"Begitulah gambaran pergaulan saat ini, yang tidak diatur dengan sistem pergaulan yang benar yang sesuai dengan wahyu yang berasal dari Ilahi, Sang Pengatur Kehidupan. Yang tentunya ini sangat jauh berbeda dengan sistem pergaulan di dalam Islam. Islam adalah pandangan hidup yang sempurna. Islam tidak akan membiarkan satu pun aspek kehidupan berjalan tanpa petunjuknya, termasuk interaksi antara pria dan wanita dalam pergaulannya agar tidak terjerumus dalam kebinasaan karena mengikuti hawa nafsu semata dan akal yang bersifat terbatas."
Oleh. Ummu Ainyssa
NarasiPost.Com-Dunia maya Instagram dan Twitter digegerkan dengan tagar #SaveNoviaWidyasari pada Sabtu (4/12/2021) lalu. Tagar tersebut viral sebagai bentuk untuk menyuarakan keadilan atas meninggalnya seorang mahasiswi Universitas Brawijaya Malang (UB) secara menyedihkan.
Seperti diberitakan oleh Suara.com (4/12/2021), Novia Widyasari atau NW (23 tahun) warga Perumahan Japan Asri, Kabupaten Mojokerto, melakukan tindakan bunuh diri dengan meminum racun. Hal ini disampaikan oleh polisi setelah menemukan sisa minuman dalam botol yang tergeletak di samping korban yang diduga campuran racun. Jenazah korban ditemukan oleh warga di dekat makam sang ayah pada hari Kamis (2/12) pukul 15.30 WIB.
Kematian NW ini pun bukan hanya mengejutkan pihak keluarga saja, tetapi juga menggegerkan warganet hingga akhirnya tagar #SaveNoviaWidyasari viral.
Usut punya usut kematian NW diduga karena ia mengalami depresi berat karena persoalan asmara dengan R. R adalah seorang anggota polisi aktif di Polres Pasuruan sekaligus kekasih NW. Mereka dikabarkan telah menjalani pacaran sejak akhir tahun 2019 lalu. NW mengalami depresi berat setelah disuruh melakukan aborsi oleh R. Bahkan polisi juga menyampaikan bahwa pasangan ini telah melakukan dua kali aborsi selama berpacaran.
Menanggapi kasus ini, banyak pihak yang kemudian menuntut agar R segera dihukum. Karena R dianggap sebagai orang yang paling bertanggung jawab atas meninggalnya NW. Menteri Pemberdayaan Perempuan dan Perlindungan Anak (MenPPPA), Bintang Puspayoga, menyebut bahwa kasus ini termasuk dalam kategori kekerasan dalam berpacaran atau dating violence, yaitu perbuatan yang dapat menyebabkan penderitaan secara fisik maupun seksual, serta dapat merampas hak seseorang baik di khalayak umum maupun kehidupan pribadi. Bintang juga meminta agar pihak kepolisian segera mengusut kasus ini dan melakukan proses hukum terhadap R. Sementara Kabid Humas Polda Jawa Timur, Kombes Gatot Repli Handoko, menyampaikan bahwa R sudah ditetapkan sebagai tersangka dan telah ditahan di Polda Jatim. (detik.com, 5/12)
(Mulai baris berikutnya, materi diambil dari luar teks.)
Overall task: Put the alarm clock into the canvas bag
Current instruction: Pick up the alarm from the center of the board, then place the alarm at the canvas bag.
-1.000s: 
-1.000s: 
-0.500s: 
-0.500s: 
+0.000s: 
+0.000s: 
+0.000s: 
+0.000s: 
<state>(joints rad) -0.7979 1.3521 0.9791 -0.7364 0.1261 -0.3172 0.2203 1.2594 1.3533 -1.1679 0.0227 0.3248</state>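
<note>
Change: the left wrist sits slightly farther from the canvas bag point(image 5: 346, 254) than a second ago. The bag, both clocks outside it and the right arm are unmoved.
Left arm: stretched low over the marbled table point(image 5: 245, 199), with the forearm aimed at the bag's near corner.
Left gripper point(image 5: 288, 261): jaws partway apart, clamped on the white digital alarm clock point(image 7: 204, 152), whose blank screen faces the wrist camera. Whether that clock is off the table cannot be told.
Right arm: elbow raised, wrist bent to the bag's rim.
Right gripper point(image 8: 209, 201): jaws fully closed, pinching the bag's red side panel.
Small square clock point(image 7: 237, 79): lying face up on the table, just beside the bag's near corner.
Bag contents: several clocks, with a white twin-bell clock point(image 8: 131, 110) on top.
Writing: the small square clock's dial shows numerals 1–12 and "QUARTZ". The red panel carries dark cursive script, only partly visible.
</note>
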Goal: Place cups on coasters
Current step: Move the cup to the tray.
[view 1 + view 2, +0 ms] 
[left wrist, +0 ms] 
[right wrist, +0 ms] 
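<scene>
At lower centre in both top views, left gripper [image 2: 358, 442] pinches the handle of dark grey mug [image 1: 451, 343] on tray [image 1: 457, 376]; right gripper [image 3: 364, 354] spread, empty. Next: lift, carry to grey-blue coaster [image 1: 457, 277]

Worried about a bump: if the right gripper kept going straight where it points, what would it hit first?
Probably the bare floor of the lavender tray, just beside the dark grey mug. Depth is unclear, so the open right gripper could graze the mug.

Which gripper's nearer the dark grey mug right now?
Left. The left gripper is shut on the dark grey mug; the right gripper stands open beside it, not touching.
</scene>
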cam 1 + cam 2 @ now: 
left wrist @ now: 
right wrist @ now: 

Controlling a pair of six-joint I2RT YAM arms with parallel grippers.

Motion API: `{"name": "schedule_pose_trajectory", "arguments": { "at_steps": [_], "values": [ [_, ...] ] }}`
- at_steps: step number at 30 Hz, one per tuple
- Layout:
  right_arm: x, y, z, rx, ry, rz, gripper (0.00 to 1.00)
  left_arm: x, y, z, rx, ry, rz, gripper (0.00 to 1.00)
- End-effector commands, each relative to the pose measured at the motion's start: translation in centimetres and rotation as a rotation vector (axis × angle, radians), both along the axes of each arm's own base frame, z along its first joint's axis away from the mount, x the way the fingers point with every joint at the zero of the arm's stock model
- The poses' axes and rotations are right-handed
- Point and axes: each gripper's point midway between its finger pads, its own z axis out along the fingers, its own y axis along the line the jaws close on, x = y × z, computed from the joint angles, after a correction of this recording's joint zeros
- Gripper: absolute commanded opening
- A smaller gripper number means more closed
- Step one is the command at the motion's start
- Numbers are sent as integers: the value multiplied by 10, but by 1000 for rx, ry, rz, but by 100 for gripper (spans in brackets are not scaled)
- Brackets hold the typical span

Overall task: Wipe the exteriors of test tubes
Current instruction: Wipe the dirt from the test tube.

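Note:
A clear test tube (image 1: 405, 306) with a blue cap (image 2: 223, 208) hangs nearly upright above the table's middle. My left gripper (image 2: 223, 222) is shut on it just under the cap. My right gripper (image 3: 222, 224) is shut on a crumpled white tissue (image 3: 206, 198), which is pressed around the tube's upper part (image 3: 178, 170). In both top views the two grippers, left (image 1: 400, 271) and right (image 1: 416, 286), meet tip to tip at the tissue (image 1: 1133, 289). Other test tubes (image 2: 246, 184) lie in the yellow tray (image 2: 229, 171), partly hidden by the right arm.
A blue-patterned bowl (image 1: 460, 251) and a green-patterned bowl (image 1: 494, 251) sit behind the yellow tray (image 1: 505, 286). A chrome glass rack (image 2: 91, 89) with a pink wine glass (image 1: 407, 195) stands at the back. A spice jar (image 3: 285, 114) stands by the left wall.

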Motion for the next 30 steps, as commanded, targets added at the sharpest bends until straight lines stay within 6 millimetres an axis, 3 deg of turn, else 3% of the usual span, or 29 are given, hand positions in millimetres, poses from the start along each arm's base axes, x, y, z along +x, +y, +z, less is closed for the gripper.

Melihat kasus NW yang terlihat menyedihkan ini, tentu akan membuat hati kita miris. Namun, sebenarnya kasus ini hanyalah satu dari banyaknya kasus kematian karena masalah asmara yang pernah terjadi di negeri ini. Sebelumnya pernah terjadi juga kasus-kasus yang serupa yang juga telah menghilangkan nyawa.
Seperti kasus yang menimpa seorang remaja (14 tahun) yang ditemukan tewas di lapangan voli Dusun Bolorejo, Kecamatan Guroh, Kabupaten Kediri, Jawa Timur setelah dipaksa oleh sang kekasih (15 tahun) untuk meminum jamu yang telah dicampur dengan racun. Hal ini dilakukan lantaran sangat lelaki merasa bingung setelah diberitahu sang kekasih bahwa dirinya sedang hamil. (Kompas.com, 28/09/2021)
Sebelumnya pada Agustus 2021 lalu, seorang pemuda berinisial HR (20 tahun) juga tega menghabisi nyawa kekasihnya DA (19 tahun) setelah mendengar pengakuan dari sang kekasih bahwa dirinya sedang hamil 6 bulan. Korban dibunuh di sebuah hotel yang kemudian jasadnya dibuang di tanggul Sungai Wulan, Desa Mijen, Kecamatan Mijen, Kabupaten Demak, Jawa Tengah. (Tribunnews.com, 20/08/2021)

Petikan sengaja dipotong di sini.